REQUIREMENT: Among the entries below, find the lines holding "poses" and copy them.

Collection entries:
***
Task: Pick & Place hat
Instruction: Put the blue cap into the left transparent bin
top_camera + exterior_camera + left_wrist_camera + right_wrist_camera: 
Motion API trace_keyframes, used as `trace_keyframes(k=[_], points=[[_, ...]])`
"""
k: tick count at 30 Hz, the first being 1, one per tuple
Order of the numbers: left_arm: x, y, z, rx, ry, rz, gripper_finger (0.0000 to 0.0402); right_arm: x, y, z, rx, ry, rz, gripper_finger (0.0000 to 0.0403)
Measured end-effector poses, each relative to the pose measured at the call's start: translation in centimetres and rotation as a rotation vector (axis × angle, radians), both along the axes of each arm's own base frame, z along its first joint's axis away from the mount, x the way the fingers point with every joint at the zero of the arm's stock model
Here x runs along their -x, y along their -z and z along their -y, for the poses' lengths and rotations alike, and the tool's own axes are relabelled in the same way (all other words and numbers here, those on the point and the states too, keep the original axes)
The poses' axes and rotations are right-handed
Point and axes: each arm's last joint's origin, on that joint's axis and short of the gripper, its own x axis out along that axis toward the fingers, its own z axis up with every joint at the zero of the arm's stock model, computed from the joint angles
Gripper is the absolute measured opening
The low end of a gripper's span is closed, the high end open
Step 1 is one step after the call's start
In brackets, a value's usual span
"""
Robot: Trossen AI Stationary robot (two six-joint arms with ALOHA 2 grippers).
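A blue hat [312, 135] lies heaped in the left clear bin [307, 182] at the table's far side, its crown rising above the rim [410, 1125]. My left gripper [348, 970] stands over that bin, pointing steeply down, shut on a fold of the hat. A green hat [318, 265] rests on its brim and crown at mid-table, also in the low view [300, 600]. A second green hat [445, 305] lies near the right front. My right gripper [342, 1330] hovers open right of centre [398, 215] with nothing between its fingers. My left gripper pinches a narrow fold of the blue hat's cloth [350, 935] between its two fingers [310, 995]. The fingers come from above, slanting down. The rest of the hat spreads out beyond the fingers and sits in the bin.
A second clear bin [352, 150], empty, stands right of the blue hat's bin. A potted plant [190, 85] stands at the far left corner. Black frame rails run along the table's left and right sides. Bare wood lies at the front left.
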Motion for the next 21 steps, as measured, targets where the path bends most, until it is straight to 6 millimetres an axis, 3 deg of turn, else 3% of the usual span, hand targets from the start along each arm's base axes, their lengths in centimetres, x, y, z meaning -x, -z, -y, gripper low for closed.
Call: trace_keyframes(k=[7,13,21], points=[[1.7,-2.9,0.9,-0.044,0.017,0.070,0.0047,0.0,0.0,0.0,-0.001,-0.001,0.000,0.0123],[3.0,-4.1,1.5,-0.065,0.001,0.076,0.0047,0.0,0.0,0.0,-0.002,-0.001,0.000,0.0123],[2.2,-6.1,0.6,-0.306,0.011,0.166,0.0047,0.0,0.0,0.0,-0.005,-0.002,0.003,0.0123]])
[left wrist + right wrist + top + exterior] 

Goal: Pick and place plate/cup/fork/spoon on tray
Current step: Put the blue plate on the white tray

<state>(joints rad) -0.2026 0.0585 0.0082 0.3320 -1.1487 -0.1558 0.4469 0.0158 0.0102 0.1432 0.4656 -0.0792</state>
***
EXPECTED ANSWER:
Measured end-effector poses, each relative to the pose measured at the call's start: translation in centimetres and rotation as a rotation vector (axis × angle, radians), both along the axes of each arm's own base frame, z along its first joint's axis away from the mount, x the way the fingers point with every joint at the zero of the arm's stock model
Here x runs along their -x, y along their -z and z along their -y, for the poses' lengths and rotations alike, and the tool's own axes are relabelled in the same way (all other words and numbers here, those on the point and the states too, keep the original axes)
The poses' axes and rotations are right-handed

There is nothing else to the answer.